Delivering the Goods

Sunday 8 February 2015

About organizing Devops Days event

I've been lazy and not written anything here, "busy at work". Nevertheless, I wrote a text to Eficode's site on How to Organize Devops Days. I was heading the planning and organizing of the first ever Devops Days event in Finland last November, and this is some help for those who are intending to arrange an event of their own. Shortly, there's a lot to do and you should start early enough...

Thursday 17 April 2014

Why Scrum is not enough?

Sorry about the long silence, been busy with work (lame excuse...). Well, to break the silence, I just published a new blog text on my employer's pages. Unfortunately, it's in Finnish - perhaps I rewrite it in English some day.

http://eficode.fi/blogi/miksi-scrum-ei-riita/

Anyway, the key message is that while Scrum is helping SW teams to be more successful, it might not help the business as focus is often just on the performance of the team, not the whole business. And this is what DevOps movement is trying to tackle.

Wednesday 9 October 2013

With continuous processes and collaboration to DevOps

If we already have focus on being agile, doing continuous integration and keeping the quality of our SW constantly on a good level, next step to look into is the distribution of the SW. When working with embedded systems, deployments of new SW are usually done rarely and frequent deployments are not possible in practice as the access to the devices might be difficult and frequent updates are annoying and even risky for the users (e.g. mobile phones), or the update process complex and uptime requirements very high (e.g. core network servers). However, there are other areas where frequent updates could be possible and even desirable, like getting bug fixes and new features deployed rapidly to an application in the cloud.

What is required to make deployments frequent, is a good co-operation between the team doing the development, the team verifying the content and the team deploying and maintaining the services, i.e. handling operations. This is called DevOps.

The foundation for functional DevOps is continuous development process, meaning that high-quality changes to SW are rapidly included to releases. This requires that:

Changes are small
SW builds are fast
Submission gate is fast and well-focused

Fast feedback on the changes encourage developers to continue delivering small changes, and filtering the bad changes out is done fluently. Developers shouldn't be afraid of sending bad changes occasionally, because too much verification on the developer's table slows down the sharing of the good changes. Automated submission gate should take care of checking out the changes, with testing covering key features that are often broken and/or widely used, and analysis that quickly provides good coverage on common issues.

After the collecting of changes is running fluently, next focus area is the creation of releases, which should be documented well and automated as much as possible. Goal should be to have at least one new release every day, to be used as the baseline for further development at minimum.
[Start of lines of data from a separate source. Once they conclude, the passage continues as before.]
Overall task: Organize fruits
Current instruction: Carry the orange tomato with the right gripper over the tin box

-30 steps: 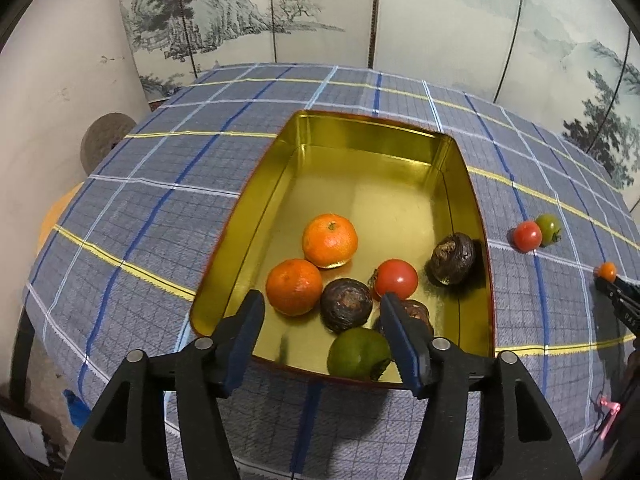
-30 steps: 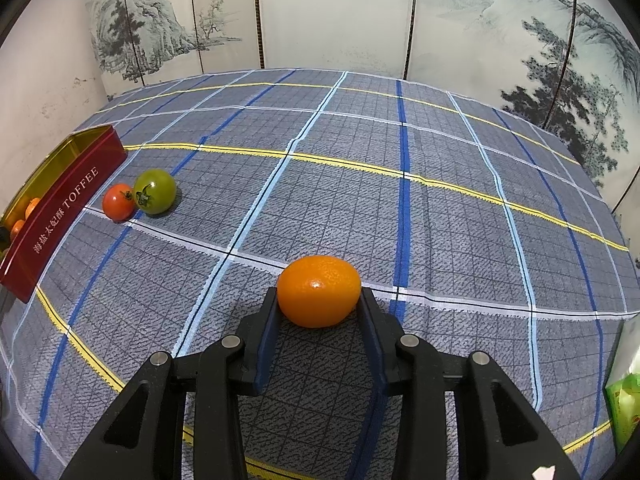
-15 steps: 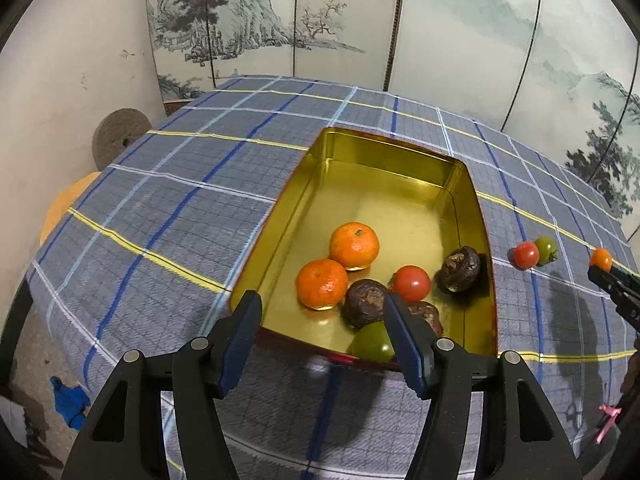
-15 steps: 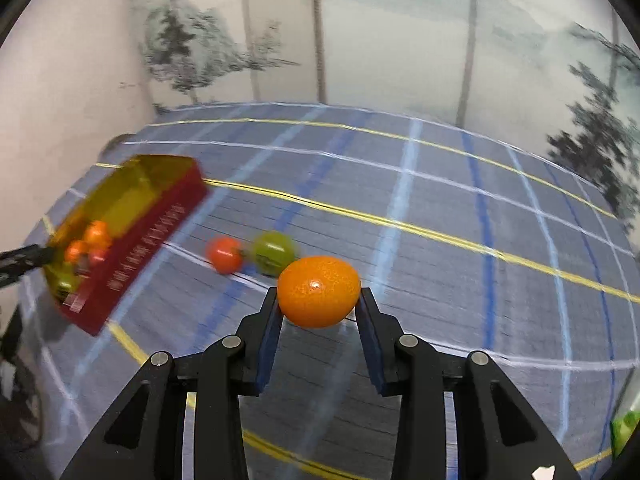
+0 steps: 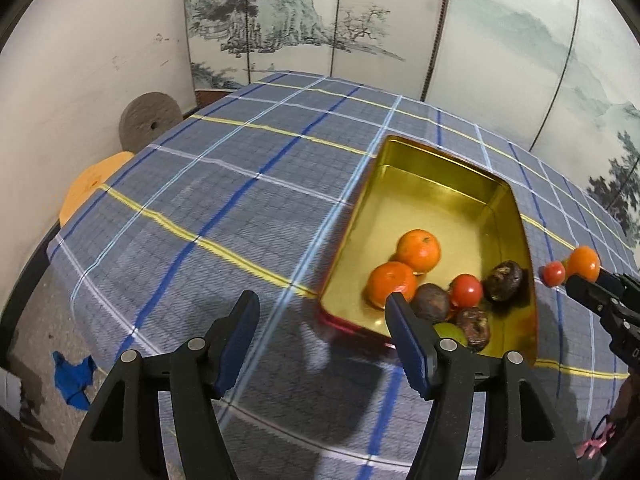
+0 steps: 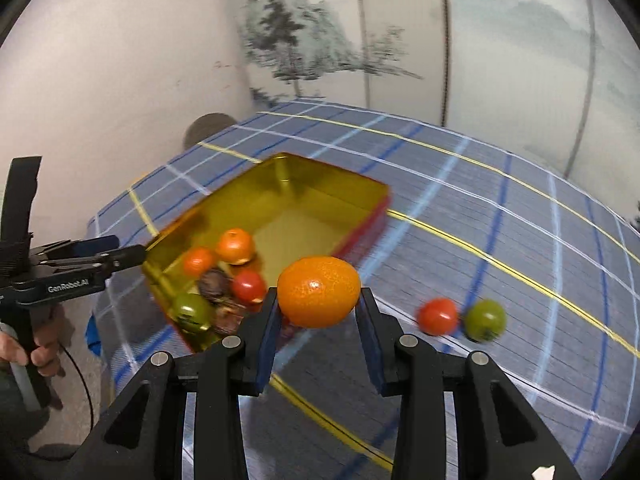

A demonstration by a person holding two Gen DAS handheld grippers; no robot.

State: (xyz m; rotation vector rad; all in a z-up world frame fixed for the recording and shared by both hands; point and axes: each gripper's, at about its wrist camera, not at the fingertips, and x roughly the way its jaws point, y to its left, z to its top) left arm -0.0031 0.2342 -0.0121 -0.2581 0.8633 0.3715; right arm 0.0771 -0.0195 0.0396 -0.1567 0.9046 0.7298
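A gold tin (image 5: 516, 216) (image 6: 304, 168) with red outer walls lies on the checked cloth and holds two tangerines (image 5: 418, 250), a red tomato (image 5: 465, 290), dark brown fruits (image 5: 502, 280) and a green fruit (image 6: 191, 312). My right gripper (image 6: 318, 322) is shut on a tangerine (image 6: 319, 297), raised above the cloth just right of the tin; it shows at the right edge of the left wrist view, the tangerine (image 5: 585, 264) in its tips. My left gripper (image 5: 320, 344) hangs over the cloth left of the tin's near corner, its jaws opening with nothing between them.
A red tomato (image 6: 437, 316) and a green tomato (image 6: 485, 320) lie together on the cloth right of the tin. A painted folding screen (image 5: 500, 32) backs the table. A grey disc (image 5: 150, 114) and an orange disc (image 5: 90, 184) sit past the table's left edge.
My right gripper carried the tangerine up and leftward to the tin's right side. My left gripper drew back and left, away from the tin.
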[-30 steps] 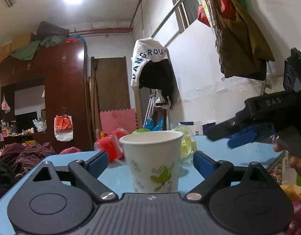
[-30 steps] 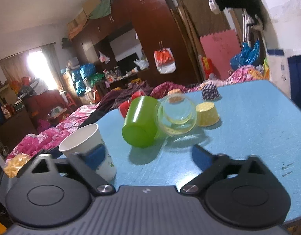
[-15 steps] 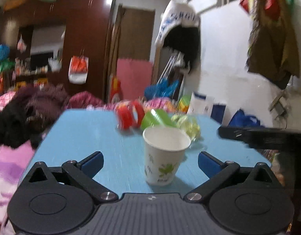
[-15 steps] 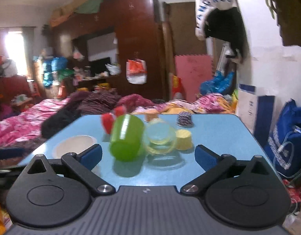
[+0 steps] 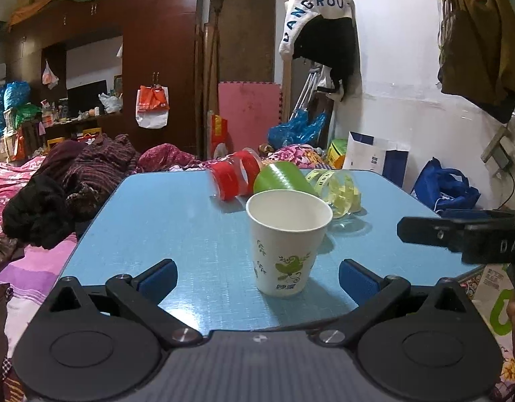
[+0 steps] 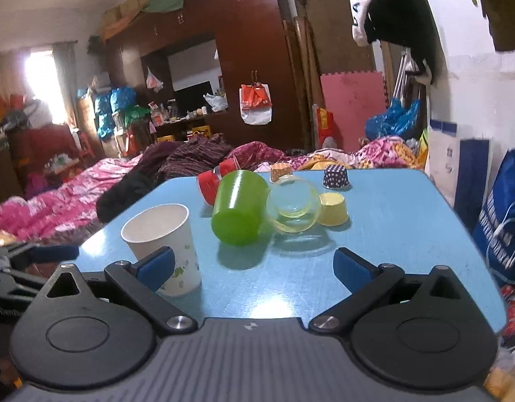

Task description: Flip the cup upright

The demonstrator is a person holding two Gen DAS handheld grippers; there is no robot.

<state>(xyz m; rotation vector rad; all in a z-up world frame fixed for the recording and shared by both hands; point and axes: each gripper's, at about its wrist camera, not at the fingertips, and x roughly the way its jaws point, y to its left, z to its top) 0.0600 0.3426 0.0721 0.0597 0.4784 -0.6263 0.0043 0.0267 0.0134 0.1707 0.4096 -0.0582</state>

With all this we have a fluent process for the development. When we start to focus on DevOps, we need to take also care of the needs of the operations team. First thing that operations team expects is high quality of the SW release. While primary aim of the development process is to do superficial testing to ensure that the release is basically ok, that kind of testing is not good enough for keeping the SW in good shape in the long run. We need deep testing done by the verification team, a proper quality assurance. Full verification is not suitable for a fast-paced development process, but the verification process needs to be served as the primary customer for the development. Verification may take days or even weeks, but it will provide important insight on possible problems to the development team, which should fix any upcoming issues promptly, in order to keep the provided insight meaningful also in later verification cycles.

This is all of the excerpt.